- _Work to complete_
What is needed is an exact copy of the lines from the start of the records below through the line with "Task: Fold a", without the pictures.

Dataset records:
========
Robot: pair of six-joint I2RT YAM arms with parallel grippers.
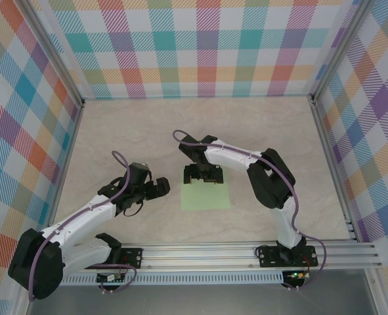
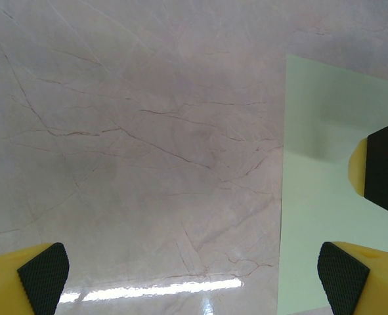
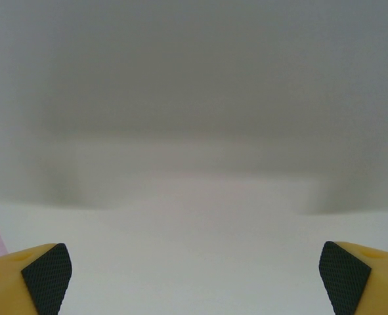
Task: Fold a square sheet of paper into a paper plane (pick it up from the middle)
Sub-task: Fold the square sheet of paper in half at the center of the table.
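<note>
While the thin square sheet of paper [image 1: 207, 197] lies on the veined desk [image 1: 134, 125], left hand [image 1: 159, 187] and right hand [image 1: 203, 176] are spread, empty.

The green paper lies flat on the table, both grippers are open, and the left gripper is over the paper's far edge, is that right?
Not quite. In the top view the right gripper is over the far edge of the green paper; the left gripper sits at its left side.

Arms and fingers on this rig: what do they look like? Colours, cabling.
The left arm and right arm share white links, black joints and bases, and a purple cable looping along each. The fingers are yellow with black diamond-textured pads.
</note>
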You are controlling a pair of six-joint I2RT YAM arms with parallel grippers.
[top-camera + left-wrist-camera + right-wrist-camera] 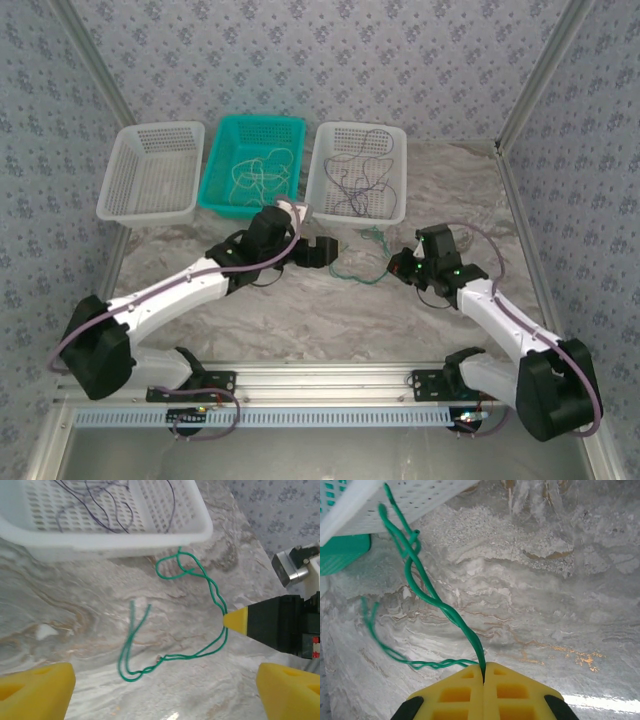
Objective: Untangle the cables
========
- _Task result_
Robot: pair of six-joint I2RT YAM arms with parallel grippers.
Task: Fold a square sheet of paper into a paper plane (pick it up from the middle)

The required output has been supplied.